Output the data that follows, keeping every line identical.

⁂

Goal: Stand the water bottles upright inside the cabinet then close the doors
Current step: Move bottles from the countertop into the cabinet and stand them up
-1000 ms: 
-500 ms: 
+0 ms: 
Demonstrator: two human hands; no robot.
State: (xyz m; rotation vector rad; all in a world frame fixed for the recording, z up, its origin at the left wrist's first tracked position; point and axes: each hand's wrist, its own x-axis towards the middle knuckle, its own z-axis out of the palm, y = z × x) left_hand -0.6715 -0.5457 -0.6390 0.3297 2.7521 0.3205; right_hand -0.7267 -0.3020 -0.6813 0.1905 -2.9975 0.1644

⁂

- **EXERCISE OUTPUT**
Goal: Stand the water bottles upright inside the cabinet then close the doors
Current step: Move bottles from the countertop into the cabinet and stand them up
-1000 ms: 
-500 ms: 
+0 ms: 
Demonstrator: two human hands; no robot.
State: (xyz m; rotation vector rad; all in a world frame fixed for the recording, z up, its origin at the left wrist's first tracked position; point and axes: each hand's wrist, its own x-axis towards the middle knuckle, its own z-axis out of the palm, y = z × x) left_hand -0.6715 -0.5457 -0.6390 0.3297 2.7521 0.3205; right_hand -0.7267 -0.3020 -0.6813 0.1905 -2.9975 0.1644

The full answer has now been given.